By Michele Fuetsch, Staff Reporter

This story appears in the Oct. 1 print edition of Transport Topics.

Stronger oversight and better assessments are needed to determine if the TIGER grant program is producing its expected benefits, a report from the Department of Transportation’s Office of Inspector General said.

Grants from TIGER, or the Transportation Investment Generating Economic Recovery program, were among the popular items to grow out of President Obama’s 2009 economic stimulus package.

The competitive grant program is used for highway, bridge, public transportation, rail improvements and port infrastructure.



Funding for the program, which started at $1.5 billion, has since been increased to a total of $3.1 billion, so it is important that the U.S. Department of Transportation “take timely actions to make oversight improvements,” the Sept. 20 report said.

At the same time, the report noted that the TIGER program had to be put together in a year and that the secretary’s office developed “policies that generally adhered to best practices for grant management.”

As part of the report, OIG did an “in-depth review” on 14 local government transportation projects funded with TIGER money, and concluded that about one-third had “unclear project milestones and scopes of work, which hinder [DOT’s] ability to hold grantees accountable for meeting milestones and achieving expected results.”
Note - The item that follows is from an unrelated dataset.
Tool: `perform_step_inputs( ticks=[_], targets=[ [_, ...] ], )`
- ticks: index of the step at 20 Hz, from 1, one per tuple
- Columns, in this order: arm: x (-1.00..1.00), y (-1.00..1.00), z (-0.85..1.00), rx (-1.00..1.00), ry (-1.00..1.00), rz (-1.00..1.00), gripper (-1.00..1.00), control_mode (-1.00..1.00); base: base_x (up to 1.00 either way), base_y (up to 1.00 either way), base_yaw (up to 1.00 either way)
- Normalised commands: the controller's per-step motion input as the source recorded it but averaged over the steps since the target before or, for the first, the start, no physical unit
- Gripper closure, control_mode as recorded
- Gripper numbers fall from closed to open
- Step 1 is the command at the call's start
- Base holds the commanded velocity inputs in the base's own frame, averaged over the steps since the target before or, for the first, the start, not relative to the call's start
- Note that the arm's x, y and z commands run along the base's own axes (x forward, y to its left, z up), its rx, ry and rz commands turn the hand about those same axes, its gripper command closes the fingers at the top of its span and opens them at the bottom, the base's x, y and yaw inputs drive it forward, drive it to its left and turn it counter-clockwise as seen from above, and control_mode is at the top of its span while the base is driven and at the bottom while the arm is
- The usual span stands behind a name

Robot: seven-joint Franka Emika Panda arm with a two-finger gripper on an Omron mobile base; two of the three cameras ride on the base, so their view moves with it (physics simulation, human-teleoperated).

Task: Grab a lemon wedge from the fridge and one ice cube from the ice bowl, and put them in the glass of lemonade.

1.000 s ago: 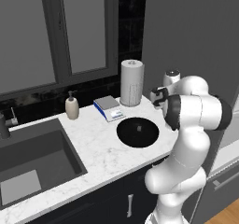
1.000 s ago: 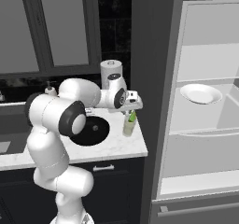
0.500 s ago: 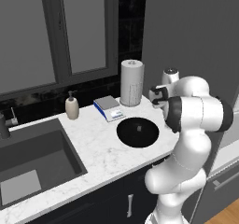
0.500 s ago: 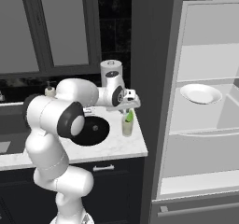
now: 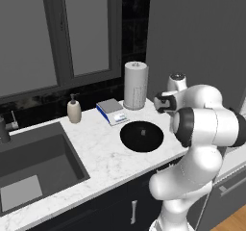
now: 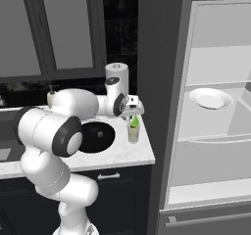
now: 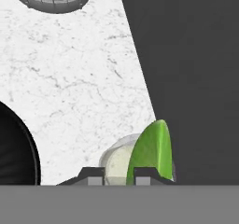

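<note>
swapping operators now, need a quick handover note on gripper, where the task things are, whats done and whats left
Gripper: shut on the lemon wedge, held directly over the glass of lemonade.
Glass: on the counter's right end, between the ice bowl and the fridge.
Ice bowl: black, on the marble counter in front of the paper towel roll; I cannot make out the cubes inside.
Fridge: door open, a white plate on a shelf.
Done: wedge fetched from the fridge and brought to the glass.
Left: release the wedge into the glass, then take one ice cube from the bowl and drop it in too.
</note>
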Motion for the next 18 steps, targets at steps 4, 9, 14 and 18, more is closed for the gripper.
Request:
perform_step_inputs(
  ticks=[4, 9, 14, 18],
  targets=[
    [0.23, -0.04, 0.02, 0.0, 0.0, -0.02, 1.0, -1.0, 0.0, 0.0, 0.0],
    [0.06, -0.02, 0.1, 0.0, 0.0, -0.07, 1.0, -1.0, 0.0, 0.0, 0.0],
    [0.0, -0.05, -0.08, 0.0, 0.0, -0.01, 1.0, -1.0, 0.0, 0.0, 0.0],
    [0.0, -0.07, -0.13, 0.0, 0.0, 0.0, 1.0, -1.0, 0.0, 0.0, 0.0]
  ],
)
For example, the report said it found conflicting progress milestones in documents related to a rail improvement project in Gulfport, Miss., a bicycle and pedestrian project in Indianapolis and the building of a pier in Quonset, R.I.

For a highway bypass at the Arkansas and Missouri state line, the grant agreement did not specify which elements the TIGER funds would pay for, “even though TIGER program policy requires that grantees outline the sources and uses of all project funds,” the report said.

Unlike most DOT programs, TIGER funding is not apportioned to state and local governments according to formulas. Instead, state and local governments submit grant applications for specific projects and DOT determines which will receive funding.

“The goals of the TIGER program are to create and preserve jobs, promote economic recovery, and invest in infrastructure that has long-term economic benefits,” the OIG report said.

However, 42 of the 53 performance measures contained in the TIGER grant agreements are not “outcome-based,” thereby limiting DOT’s “ability to describe the extent to which projects achieved expected benefits,” said the report.

Justin Nisly, spokesman for Transportation Secretary Ray LaHood, said the report “echoes the support Congress has repeatedly demonstrated for our TIGER program, noting the efficiency and accountability with which DOT developed the program in particular.”

With each new round of TIGER grants, DOT “has improved the . . . award and oversight processes and will continually refine the program going forward,” Nisly said.

When TIGER was first announced, DOT received more than 1,400 grant applications but had money to fund only 51 projects. The program was so popular among state and local governments, however, that between 2010 and 2012, Congress funded three more rounds of grant making totaling $3.1 billion.

Inside DOT, the report said, LaHood’s office administers the grant program, but day-to-day oversight is assigned to four operating administrations: the Federal Highway Administration, the Federal Railroad Administration, the Federal Transit Administration and the Maritime Administration.

The secretary’s office “lacks a formal process for documenting decisions and ensuring follow-up on corrective actions” carried out by the four departments, the inspector general’s report said.

In addition, the four administrations “differed in their approach, experience, and capability to oversee the TIGER grantees and projects,” the report said.

While FHWA and FTA had “fully developed grant management policies” when they began overseeing TIGER projects, FRA and MARAD only recently established such policies and are still working to implement them, the report said.

TIGER put a new emphasis on “the selection of projects with intermodal benefits” but the inspector general report said FHWA and FRA did not “fully coordinate” to make use of FRA’s experience and technical expertise on rail projects.

“Neither agency provided evidence of ongoing coordination on technical issues related to project design and construction monitoring,” the report said. “FRA’s limited involvement increases the risk of grantees not complying with safety and other rail standards, potentially resulting in a need for costly and disruptive corrective actions.”

In a response contained in the report, DOT’s Acting Undersecretary for Policy Polly Trottenberg said, “Creating an innovative multimodal transportation grant program on a very tight timeline was an extraordinary challenge. We are pleased with the OIG draft report’s recognition that the TIGER program generally adhered to best practices in grant management.”

She added: “We intend to make good use of the information in the OIG report as we continue to administer the TIGER program.”